Proposed Amendments to the Ontario Payday Loans Act may impact micro-loans

August 30, 2013 | Jennifer Babe

Charities that engage in charitable micro-lending programs (both inside and outside Canada) need to be aware of a proposed amendment to the regulations under the Ontario Payday Loans Act, 2008 (the “Act”) which could have significant implications.

The proposed amendment would prescribe that lines of credit loans for $5,000 or less be made subject to the Act.   If passed, this could mean that where either the lender or the borrower is located in Ontario, lenders of micro-loans would require a lender’s licence, be subject to inspection, have to provide certain mandatory information to borrowers, and other matters.  The lender could also be made subject to potential penalties under the Act, which can include substantial fines and possible imprisonment.

The Ontario government has posted the draft amendment for public comments until September 30, 2013.

Some charities and non-profit organizations make loans, or guarantee loans made by a financial institution or angel lender, to Ontario residents who are new Canadians or former patients now discharged from medical care, to help them start home businesses.  For example, a $2,000 loan might buy an industrial sewing machine and supplies to run a home garment-making business.  Many charities also engage in a range of micro-lending programs in the developing world to support poor communities.

The present draft of this amending regulation provides that the Act would apply to:

… a loan under which a lender extends credit to a borrower so that the borrower may make one or more draws for up to an aggregate amount of principal and to which one of the following criteria applies but does not apply to a loan that is secured against real property:

1. The aggregate amount is $5,000 or less.

2. The borrower is not entitled to make a draw without first obtaining authorization, approval or permission of any kind from the lender or any other person, whether or not there is a charge for obtaining the authorization, approval or permission.

3. The borrower is required to make repayments of the principal amount of the loan or payments of any other amounts under the loan on a schedule that corresponds to the days on which the borrower is regularly due to receive income.

4. The amount that the borrower is required to pay in any 30-day period under the loan, except for the last such period, includes one or more repayments totalling at least 10 per cent of the principal amount of the loan.

The purpose of this amendment appears to be aimed at payday loan lenders who have created new loan products that are not caught by the definition of “payday loan” in the Act, and as a result are not caught by the capped rates of return on payday loans contained in the Act.  Read literally, however, the proposed regulation could arguably encompass either of the following:

    • charities (wherever located) that conduct micro-lending programs in which some borrowers are located in Ontario; and
    • charities that are located in Ontario and conduct micro-lending programs outside Canada, either directly or, potentially, through an agent or service contractor in the local country.

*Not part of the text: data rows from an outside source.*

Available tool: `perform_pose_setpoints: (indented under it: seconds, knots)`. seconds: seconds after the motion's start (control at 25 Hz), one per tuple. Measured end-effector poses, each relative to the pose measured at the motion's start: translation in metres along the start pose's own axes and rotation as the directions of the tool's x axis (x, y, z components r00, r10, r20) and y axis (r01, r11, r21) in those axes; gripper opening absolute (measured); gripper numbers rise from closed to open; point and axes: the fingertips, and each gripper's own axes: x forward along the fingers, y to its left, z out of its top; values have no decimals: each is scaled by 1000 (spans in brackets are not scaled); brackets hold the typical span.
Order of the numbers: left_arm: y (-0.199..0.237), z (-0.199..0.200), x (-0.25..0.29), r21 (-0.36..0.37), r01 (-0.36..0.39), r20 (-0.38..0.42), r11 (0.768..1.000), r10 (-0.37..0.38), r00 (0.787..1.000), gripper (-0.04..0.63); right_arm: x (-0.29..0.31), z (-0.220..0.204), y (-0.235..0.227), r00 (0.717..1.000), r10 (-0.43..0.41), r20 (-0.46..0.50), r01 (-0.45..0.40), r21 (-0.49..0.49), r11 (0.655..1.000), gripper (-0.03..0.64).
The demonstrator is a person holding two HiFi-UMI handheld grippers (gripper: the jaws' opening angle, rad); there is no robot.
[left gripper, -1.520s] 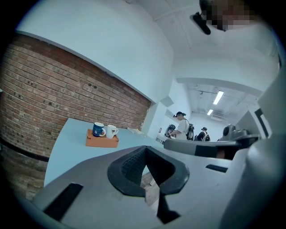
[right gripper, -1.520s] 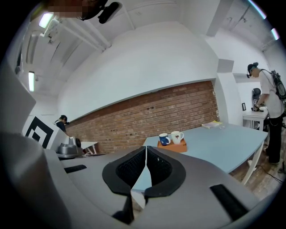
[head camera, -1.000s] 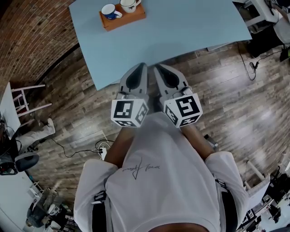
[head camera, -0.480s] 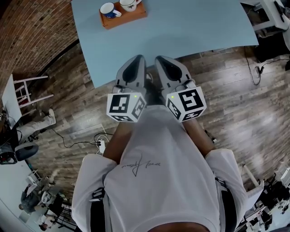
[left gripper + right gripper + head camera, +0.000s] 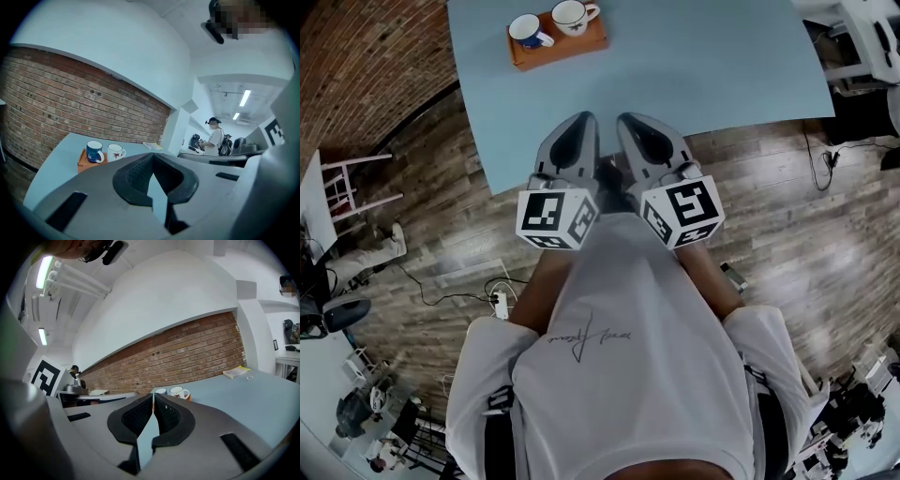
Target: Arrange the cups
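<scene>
A blue cup and a white cup stand side by side on an orange wooden tray at the far left of the light blue table. Both grippers are held close together in front of the person's chest, over the table's near edge and well short of the tray. The left gripper is shut and holds nothing, and so is the right gripper. Past its jaws, the left gripper view shows the blue cup and the white cup. The right gripper partly hides the white cup.
A white stool stands on the wooden floor at the left. Cables and a power strip lie below it. Equipment crowds the table's right end. A yellow pad lies at the table's far end. A person stands in the room behind.
Both grippers have moved forward together toward the table, and their tips now reach its near edge. Their jaws stay shut.
</scene>
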Motion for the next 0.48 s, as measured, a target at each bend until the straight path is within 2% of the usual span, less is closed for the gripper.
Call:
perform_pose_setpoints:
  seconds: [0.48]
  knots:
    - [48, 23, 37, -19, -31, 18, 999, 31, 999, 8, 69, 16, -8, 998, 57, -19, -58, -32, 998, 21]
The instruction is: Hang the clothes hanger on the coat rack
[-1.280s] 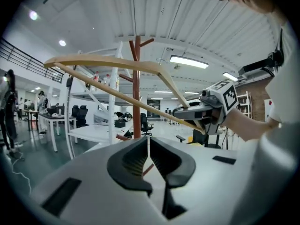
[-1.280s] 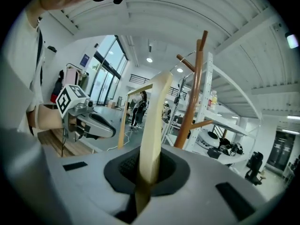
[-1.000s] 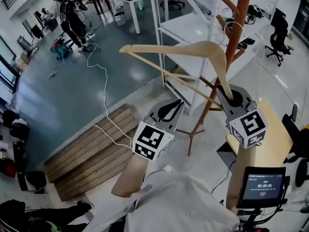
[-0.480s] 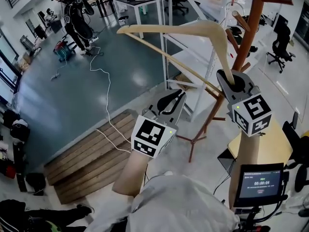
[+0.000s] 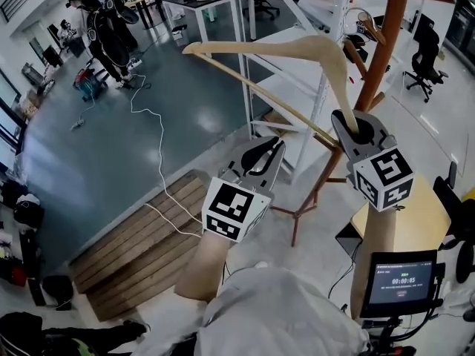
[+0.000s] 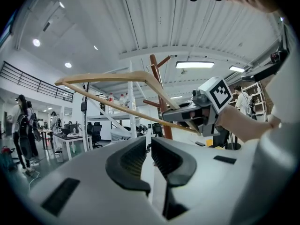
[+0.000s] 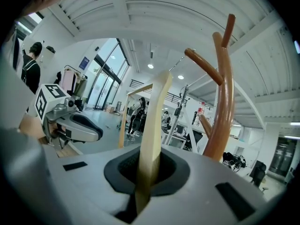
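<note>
A pale wooden hanger [image 5: 297, 49] with a crossbar is held up in the air, and my right gripper [image 5: 355, 128] is shut on the lower end of its right arm. In the right gripper view the hanger [image 7: 154, 121] rises straight out from between the jaws. The brown wooden coat rack [image 5: 387, 43] stands just right of the hanger, its pegs angled upward [image 7: 222, 107]. My left gripper [image 5: 260, 156] hovers lower left of the hanger, shut with nothing in it [image 6: 149, 146]. From it I see the hanger [image 6: 117, 76] and the right gripper [image 6: 197, 111].
A white metal shelving unit [image 5: 256, 65] stands behind the hanger. A wooden pallet [image 5: 141, 243] and a white cable [image 5: 159, 147] lie on the floor to the left. A person [image 5: 107, 21] stands far back left. A small monitor [image 5: 401, 280] and a yellow table [image 5: 419, 217] sit at lower right.
The right gripper has lifted the hanger higher and closer to the coat rack's upper pegs. The left gripper has stayed about where it was.
</note>
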A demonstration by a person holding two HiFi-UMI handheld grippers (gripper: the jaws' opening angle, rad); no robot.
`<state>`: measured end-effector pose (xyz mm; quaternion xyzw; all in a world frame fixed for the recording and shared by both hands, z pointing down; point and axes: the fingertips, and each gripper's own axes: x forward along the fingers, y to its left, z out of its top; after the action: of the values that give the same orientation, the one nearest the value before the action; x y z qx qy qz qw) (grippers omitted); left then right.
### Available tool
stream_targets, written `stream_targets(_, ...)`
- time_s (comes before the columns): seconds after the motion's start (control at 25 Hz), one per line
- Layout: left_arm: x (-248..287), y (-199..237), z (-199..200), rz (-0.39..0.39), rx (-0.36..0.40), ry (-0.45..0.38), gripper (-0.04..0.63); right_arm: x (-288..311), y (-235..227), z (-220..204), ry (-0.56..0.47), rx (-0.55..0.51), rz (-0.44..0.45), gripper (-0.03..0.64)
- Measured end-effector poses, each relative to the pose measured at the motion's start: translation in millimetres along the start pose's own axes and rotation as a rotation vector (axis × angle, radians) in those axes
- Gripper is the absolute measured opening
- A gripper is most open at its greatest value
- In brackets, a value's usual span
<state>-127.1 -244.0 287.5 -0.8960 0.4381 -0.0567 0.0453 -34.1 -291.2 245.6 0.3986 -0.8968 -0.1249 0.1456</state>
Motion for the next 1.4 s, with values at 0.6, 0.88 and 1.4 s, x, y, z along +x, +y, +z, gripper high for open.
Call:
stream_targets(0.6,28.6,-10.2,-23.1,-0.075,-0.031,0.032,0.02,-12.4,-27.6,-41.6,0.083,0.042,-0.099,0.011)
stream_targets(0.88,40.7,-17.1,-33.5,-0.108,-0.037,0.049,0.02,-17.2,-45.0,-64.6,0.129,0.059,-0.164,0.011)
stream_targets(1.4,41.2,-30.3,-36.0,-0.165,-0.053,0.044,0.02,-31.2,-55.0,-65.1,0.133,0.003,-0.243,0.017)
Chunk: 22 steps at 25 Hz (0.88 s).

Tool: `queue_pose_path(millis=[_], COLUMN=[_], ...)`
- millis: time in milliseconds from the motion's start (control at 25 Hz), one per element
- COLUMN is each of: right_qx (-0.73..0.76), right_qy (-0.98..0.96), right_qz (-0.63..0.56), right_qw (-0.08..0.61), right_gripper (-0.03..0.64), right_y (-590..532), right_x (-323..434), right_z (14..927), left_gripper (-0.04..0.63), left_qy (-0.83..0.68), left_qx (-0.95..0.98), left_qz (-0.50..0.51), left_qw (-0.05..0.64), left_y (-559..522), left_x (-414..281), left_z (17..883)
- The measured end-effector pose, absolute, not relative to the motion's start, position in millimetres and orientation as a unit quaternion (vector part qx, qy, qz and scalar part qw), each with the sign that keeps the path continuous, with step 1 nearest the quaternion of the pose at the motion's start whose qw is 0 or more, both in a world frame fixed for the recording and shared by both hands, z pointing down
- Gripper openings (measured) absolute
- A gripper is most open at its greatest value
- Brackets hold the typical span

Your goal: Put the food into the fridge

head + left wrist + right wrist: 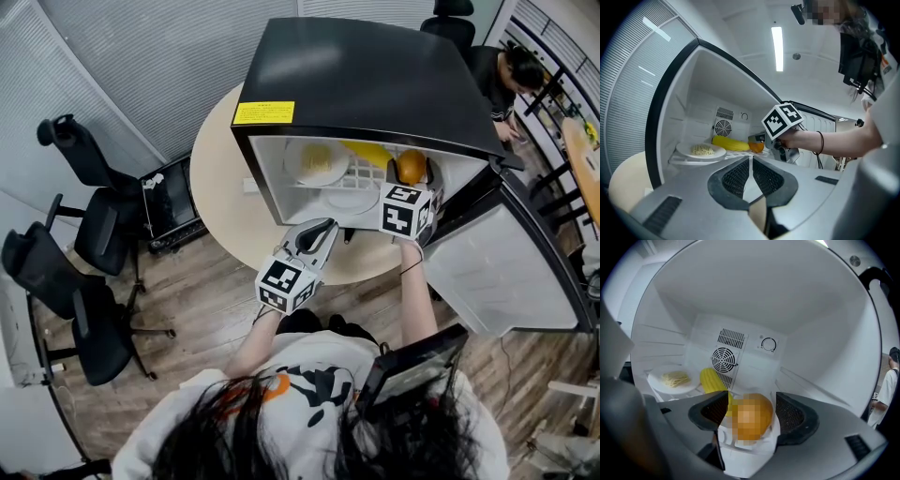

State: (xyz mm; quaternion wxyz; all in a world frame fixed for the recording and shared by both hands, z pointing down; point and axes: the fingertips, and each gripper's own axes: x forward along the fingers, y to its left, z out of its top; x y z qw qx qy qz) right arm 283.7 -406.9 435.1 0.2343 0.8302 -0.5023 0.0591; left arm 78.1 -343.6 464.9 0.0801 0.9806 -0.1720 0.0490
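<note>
A black mini fridge [366, 75] stands open on a round table [225, 202]. On its wire shelf lie a white plate of noodles [316, 161] [701, 150] [675, 379] and a yellow corn cob [370, 150] [729, 143] [710, 379]. My right gripper [411, 173] [750, 411] reaches inside at the shelf's right, shut on a round orange food [411, 166] [749, 417] [757, 146], with something white under it. My left gripper [319, 230] [751, 159] hangs just outside the fridge's front, shut and empty.
The fridge door [511, 262] swings open to the right. Black office chairs [84, 234] and a dark box [169, 202] stand on the floor at left. A person [506, 75] sits at the back right. The fridge's fan grille [724, 357] is on the rear wall.
</note>
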Motion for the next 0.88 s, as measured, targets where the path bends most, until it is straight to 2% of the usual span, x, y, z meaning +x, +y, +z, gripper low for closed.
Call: queue_pose_path(millis=[640,880], right_qx=[0.771,0.731], right_qy=[-0.622,-0.669], right_qz=[0.1,0.117], right_qw=[0.095,0.057], right_gripper=[0.305,0.245], right_y=[-374,-349], right_x=[226,200], right_z=[421,419], left_gripper=[0.015,0.016], left_qy=[-0.202,-0.227], left_qx=[0.974,0.97], left_qz=[0.049,0.031], left_qw=[0.085,0.08], left_y=[-337,-333], left_x=[82,81], left_z=[460,442])
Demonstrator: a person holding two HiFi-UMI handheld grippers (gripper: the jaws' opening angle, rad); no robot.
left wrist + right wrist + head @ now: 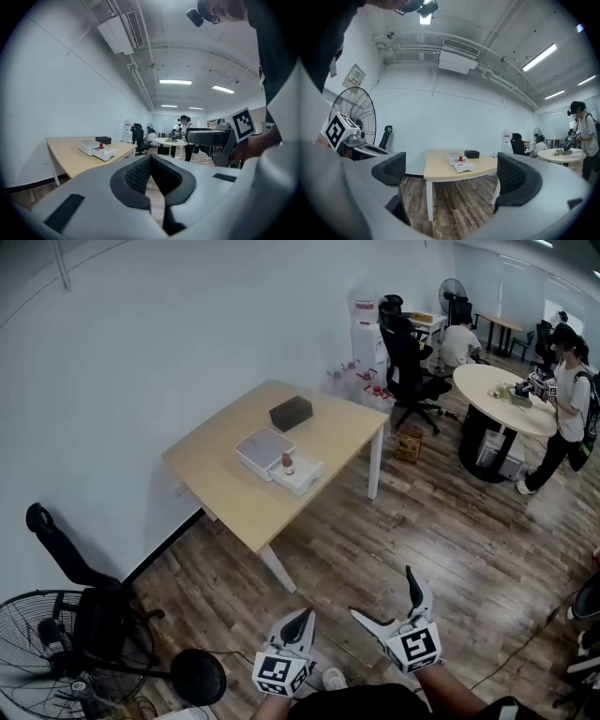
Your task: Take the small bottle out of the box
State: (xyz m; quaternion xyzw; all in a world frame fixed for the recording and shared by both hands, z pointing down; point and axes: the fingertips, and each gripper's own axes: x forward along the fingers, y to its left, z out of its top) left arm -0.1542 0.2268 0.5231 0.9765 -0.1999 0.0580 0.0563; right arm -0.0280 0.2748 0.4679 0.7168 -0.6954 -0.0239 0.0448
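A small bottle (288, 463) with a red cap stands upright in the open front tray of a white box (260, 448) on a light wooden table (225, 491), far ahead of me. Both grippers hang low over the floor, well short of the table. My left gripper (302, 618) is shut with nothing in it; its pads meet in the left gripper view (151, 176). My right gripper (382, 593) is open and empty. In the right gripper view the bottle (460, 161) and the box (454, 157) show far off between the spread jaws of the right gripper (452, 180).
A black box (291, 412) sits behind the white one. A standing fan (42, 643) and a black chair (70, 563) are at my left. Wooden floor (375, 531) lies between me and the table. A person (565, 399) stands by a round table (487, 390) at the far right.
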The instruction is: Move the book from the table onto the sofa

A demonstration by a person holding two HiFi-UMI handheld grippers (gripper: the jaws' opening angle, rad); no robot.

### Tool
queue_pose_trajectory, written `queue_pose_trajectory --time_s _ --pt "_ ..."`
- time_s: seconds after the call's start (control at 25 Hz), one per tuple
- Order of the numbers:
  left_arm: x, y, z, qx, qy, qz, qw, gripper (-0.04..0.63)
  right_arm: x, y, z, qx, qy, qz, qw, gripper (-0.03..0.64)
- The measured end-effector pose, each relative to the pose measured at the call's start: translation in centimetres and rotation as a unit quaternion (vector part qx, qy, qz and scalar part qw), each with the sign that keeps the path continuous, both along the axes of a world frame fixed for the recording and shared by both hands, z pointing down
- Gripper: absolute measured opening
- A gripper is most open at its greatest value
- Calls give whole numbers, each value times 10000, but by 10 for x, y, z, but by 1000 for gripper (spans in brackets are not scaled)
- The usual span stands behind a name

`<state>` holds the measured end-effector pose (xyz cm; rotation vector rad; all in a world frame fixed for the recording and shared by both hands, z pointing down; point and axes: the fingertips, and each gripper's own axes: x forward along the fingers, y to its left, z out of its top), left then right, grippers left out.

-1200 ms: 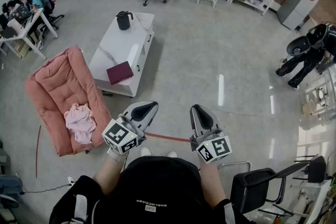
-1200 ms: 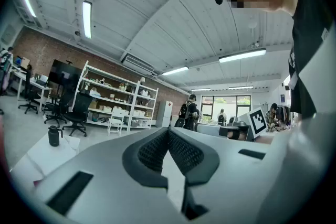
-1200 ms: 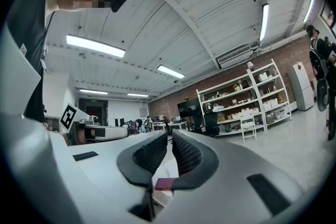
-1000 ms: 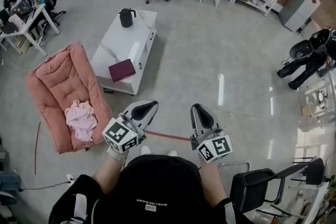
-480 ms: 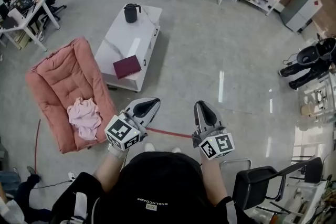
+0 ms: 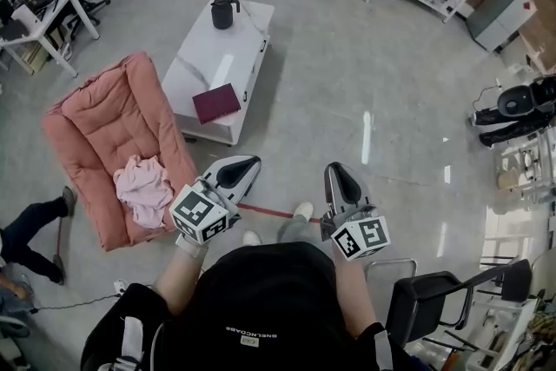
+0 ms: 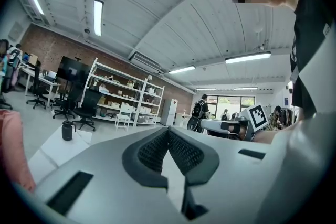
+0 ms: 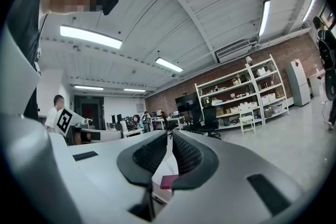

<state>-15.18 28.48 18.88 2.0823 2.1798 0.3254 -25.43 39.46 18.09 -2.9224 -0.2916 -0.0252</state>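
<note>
while both grippers hang level in front of the person, well short of the white table [image 6: 201, 56], neither one holds anything. the left gripper [image 6: 246, 162] has its jaws pressed together, and in the left gripper view the ribbed dark pads meet along one line with nothing between them. the right gripper [image 6: 334, 170] is closed the same way, pads meeting at the tips with only a thin slit lower down, and through that slit a bit of the dark red book [image 6: 216, 102] shows far off, untouched. the book lies flat and closed on the table's near end, close to the corner that faces the person, turned a little askew to the table's edges. its cover is plain maroon. a black jug [image 6: 225, 12] stands at the table's far end, well apart from the book. the pink sofa [image 6: 104, 122] sits just beside the table, on its left in the head view, with a crumpled pale pink cloth [image 6: 143, 184] on its near cushion.
</note>
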Motion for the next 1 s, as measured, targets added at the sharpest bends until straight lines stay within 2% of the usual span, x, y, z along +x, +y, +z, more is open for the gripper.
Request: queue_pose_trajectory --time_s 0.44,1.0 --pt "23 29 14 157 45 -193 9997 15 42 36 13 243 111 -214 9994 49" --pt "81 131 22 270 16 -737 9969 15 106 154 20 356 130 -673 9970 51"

It is highly unlikely that the amendment was intended to catch charitable micro-lenders.  However, unless the amendment is revised to include an exemption for charities that conduct charitable micro-lending (or, at least, charitable micro-lending outside Canada), microfinance charities may find themselves uncertain as to their compliance with the Act.

View the government website posting the amendment and inviting public comment. Charities that do micro-lending in Ontario, as well as charities that are based in Ontario and do micro-lending elsewhere, should send comments to the Ontario Ministry of Consumer Services advising of this issue and requesting that they be exempted from the new amendments.